- **Dataset excerpt**:
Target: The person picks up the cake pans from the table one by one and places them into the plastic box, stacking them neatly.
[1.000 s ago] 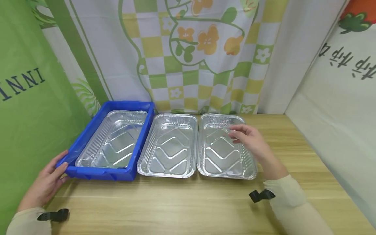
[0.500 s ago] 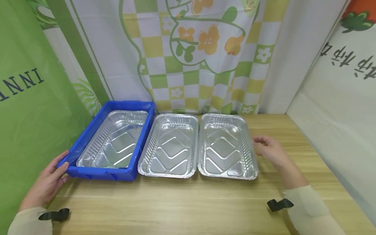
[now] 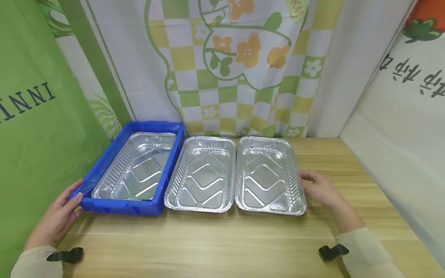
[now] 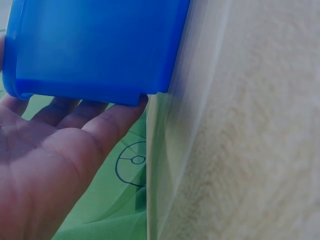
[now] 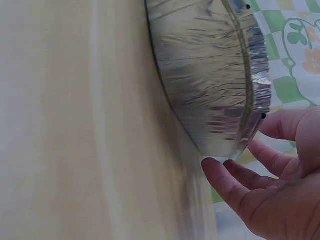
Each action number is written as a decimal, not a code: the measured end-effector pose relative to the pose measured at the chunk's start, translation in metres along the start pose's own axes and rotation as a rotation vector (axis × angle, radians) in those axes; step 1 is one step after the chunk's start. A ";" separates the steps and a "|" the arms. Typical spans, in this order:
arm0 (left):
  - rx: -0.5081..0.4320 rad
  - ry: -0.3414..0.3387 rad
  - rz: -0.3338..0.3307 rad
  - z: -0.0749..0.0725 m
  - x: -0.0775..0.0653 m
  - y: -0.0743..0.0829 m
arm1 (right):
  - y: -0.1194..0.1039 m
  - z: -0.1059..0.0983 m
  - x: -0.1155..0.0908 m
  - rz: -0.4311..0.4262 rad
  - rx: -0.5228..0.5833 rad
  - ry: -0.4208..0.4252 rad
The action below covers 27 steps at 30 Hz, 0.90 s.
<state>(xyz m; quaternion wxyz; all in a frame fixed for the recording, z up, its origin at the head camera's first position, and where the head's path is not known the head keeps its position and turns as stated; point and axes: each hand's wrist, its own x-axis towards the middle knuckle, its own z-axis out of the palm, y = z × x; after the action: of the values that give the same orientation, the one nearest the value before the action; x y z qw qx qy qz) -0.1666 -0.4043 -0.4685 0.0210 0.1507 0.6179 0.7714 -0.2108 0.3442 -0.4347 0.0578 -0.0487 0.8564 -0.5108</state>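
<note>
In the head view, my left hand (image 3: 57, 216) holds the front-left corner of a blue plastic crate (image 3: 126, 206). The left wrist view shows the fingers (image 4: 112, 125) against the crate's outer wall, with a bit of thumb at the left edge. A rectangular foil pan (image 3: 146, 170) lies inside the crate. Two more foil pans, the middle one (image 3: 205, 175) and the right one (image 3: 265, 177), stand beside it in a row. At the right pan's outer side is my right hand (image 3: 318, 189), loosely bent, with fingertips (image 5: 212, 167) right at the side wall and thumb beside the rim.
The row stands on a light wooden table (image 3: 208, 243), its far edge along a patterned curtain (image 3: 226, 96). A green cloth (image 3: 41, 127) hangs close on the left, and a white printed panel (image 3: 399, 127) borders the right. Each wrist wears a black strap.
My right hand has come down from above the right foil pan to its outer right side, then slightly nearer me. My left hand stays on the crate corner. The view has shifted slightly.
</note>
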 end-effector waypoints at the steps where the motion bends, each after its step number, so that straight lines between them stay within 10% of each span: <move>1: 0.001 0.000 0.002 0.000 0.000 0.000 | 0.001 0.000 -0.001 0.000 -0.002 -0.001; 27: -0.020 -0.022 0.036 0.001 0.001 -0.001 | 0.011 0.005 -0.014 0.024 0.137 0.022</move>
<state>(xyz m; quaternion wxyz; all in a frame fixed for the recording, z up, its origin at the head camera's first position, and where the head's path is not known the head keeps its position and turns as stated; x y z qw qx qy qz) -0.1675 -0.4030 -0.4692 0.0156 0.1700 0.6071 0.7760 -0.1963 0.3467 -0.4459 0.0576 -0.0288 0.8206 -0.5679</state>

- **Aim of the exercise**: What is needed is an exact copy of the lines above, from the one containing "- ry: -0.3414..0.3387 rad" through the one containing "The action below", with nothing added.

- **Response below**:
  - ry: -0.3414..0.3387 rad
  - rz: -0.3338..0.3307 rad
  - z: -0.0749..0.0725 m
  - x: -0.0775..0.0653 m
  - y: -0.0743..0.0829 m
arm1 (right):
  - y: -0.1194..0.1039 m
  - z: -0.1059..0.0983 m
  - x: -0.1155..0.0908 m
  - rz: -0.4311..0.4262 rad
  - rx: -0.5228..0.5833 rad
  - ry: -0.4208..0.4252 rad
The action below covers 27 steps at 30 Hz, 0.90 s.

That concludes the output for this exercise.